Every line containing the word "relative" is to be copied from the data below.
::::::::::
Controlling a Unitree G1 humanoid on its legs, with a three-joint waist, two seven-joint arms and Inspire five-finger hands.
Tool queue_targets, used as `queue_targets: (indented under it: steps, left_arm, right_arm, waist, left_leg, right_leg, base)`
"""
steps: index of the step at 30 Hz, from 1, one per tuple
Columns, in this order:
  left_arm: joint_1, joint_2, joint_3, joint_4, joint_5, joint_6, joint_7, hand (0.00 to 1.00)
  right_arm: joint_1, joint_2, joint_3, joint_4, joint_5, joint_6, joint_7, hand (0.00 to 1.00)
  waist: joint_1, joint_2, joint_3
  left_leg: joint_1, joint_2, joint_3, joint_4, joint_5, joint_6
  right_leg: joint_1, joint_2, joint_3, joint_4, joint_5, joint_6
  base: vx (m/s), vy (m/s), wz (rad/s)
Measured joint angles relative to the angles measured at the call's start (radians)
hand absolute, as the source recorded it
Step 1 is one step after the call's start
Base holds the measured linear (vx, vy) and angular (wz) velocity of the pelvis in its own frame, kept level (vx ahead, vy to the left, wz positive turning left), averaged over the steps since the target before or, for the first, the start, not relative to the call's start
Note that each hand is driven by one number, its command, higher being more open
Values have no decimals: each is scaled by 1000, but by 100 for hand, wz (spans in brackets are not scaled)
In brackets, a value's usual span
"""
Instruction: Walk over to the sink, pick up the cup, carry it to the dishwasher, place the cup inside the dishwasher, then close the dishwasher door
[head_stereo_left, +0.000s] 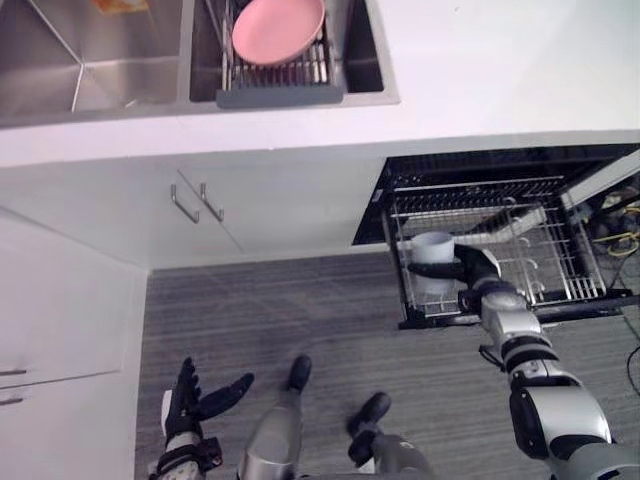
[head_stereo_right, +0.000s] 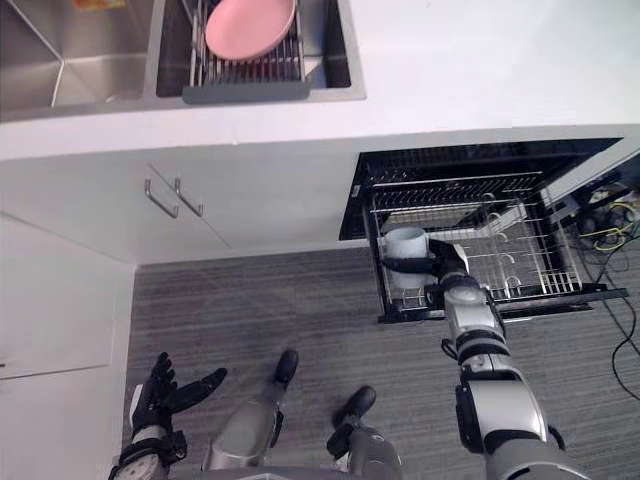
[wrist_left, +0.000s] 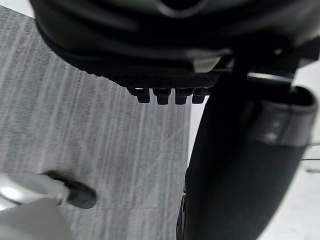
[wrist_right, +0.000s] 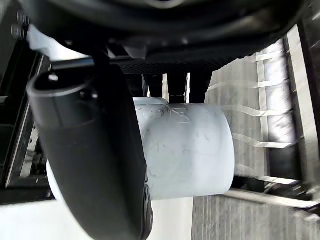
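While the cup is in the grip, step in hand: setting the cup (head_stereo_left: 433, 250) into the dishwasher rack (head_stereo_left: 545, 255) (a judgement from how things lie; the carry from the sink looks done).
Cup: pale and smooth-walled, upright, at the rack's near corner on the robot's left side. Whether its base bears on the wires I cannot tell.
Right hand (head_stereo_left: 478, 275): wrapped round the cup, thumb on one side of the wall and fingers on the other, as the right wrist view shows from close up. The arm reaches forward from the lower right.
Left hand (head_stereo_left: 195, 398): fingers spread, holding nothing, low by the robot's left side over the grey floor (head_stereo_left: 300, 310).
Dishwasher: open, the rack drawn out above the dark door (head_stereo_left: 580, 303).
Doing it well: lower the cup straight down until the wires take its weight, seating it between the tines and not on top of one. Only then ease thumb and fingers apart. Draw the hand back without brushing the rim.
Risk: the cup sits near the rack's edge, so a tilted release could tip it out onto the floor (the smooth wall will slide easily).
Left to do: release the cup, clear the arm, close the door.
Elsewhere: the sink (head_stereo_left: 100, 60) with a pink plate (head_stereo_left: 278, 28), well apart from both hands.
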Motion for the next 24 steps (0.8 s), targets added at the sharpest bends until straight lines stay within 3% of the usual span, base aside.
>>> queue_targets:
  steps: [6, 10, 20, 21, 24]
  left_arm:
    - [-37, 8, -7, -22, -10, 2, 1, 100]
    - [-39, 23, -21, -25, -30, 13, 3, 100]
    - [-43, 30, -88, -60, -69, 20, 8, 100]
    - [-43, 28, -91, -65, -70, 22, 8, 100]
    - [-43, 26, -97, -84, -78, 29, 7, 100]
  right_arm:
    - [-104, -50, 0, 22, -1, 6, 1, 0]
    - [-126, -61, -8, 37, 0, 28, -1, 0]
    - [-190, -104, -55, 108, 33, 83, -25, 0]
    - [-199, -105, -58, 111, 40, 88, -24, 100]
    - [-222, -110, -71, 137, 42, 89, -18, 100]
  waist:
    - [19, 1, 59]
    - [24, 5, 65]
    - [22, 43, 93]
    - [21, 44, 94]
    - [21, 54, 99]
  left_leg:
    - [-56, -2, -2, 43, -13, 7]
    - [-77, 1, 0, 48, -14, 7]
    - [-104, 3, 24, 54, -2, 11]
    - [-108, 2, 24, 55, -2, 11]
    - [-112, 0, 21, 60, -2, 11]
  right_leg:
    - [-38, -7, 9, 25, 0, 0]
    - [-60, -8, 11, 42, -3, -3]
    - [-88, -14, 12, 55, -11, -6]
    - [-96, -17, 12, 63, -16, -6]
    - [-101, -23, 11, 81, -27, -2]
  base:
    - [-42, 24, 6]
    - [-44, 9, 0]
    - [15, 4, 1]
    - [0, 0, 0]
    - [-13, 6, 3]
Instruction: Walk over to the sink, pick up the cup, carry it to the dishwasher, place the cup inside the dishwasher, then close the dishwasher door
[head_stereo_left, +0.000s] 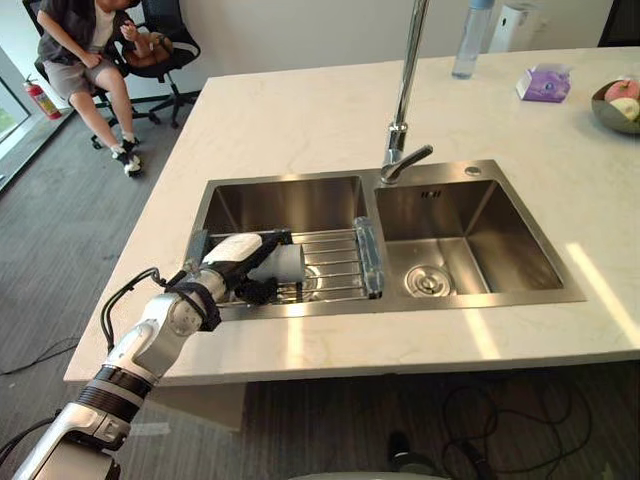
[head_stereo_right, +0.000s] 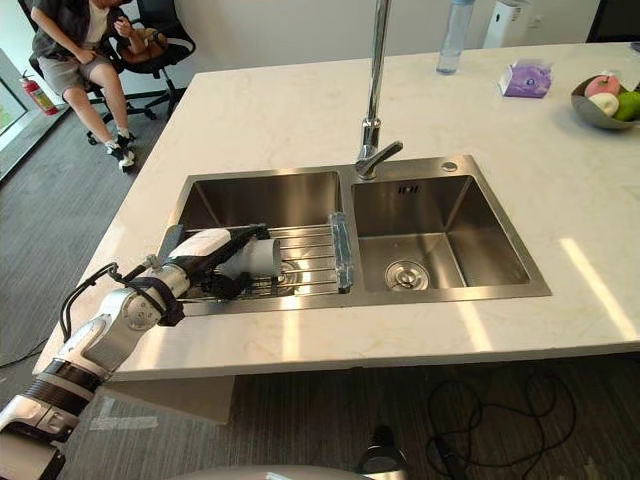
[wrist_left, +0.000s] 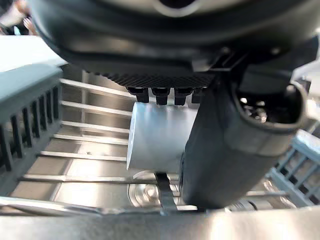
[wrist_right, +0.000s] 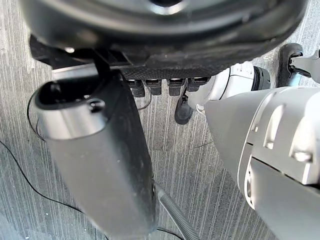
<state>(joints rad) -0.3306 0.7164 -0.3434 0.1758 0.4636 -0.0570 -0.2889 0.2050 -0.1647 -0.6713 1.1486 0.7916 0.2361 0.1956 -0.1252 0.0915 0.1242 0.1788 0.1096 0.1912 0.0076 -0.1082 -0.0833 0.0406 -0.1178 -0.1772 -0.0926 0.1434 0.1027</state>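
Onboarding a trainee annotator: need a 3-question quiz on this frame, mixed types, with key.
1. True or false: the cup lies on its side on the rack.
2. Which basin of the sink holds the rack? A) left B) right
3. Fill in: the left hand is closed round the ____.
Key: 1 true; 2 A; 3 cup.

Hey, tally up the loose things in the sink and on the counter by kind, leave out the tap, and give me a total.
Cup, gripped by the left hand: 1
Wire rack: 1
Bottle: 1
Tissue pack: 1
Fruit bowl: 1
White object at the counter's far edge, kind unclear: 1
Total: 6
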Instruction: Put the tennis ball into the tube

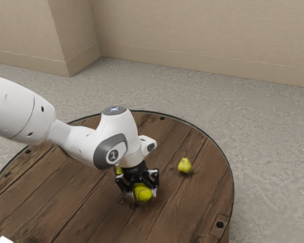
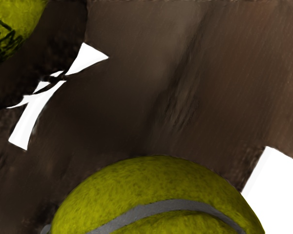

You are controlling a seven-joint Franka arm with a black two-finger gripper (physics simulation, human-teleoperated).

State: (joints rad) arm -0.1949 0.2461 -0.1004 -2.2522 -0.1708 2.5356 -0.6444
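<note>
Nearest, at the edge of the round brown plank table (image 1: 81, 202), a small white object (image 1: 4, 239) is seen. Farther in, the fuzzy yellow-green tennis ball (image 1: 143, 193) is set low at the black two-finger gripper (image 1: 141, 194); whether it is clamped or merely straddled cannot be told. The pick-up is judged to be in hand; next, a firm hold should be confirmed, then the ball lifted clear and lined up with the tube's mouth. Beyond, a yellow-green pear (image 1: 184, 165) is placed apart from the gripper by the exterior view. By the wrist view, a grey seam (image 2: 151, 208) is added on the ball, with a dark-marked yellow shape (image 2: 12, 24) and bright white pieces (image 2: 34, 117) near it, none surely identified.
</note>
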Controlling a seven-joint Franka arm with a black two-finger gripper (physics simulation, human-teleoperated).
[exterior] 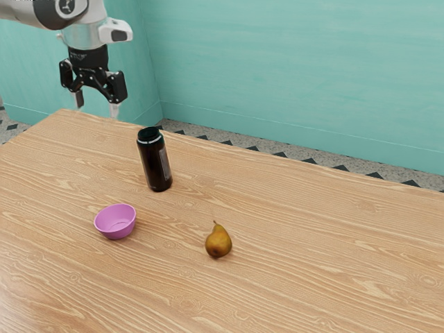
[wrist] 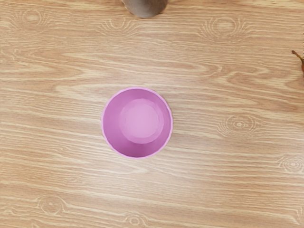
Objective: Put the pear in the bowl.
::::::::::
» REPLY:
Measured joint angles relative to the angles measured at the call's start (radians)
Base holds the measured linear (vx, vy) and angular (wz) velocity of the pelvis in its own frame, kept level (vx ahead, vy to the left, wz positive turning left), averaged over the steps since the target before or, for the first, the start, not relative to the call's start

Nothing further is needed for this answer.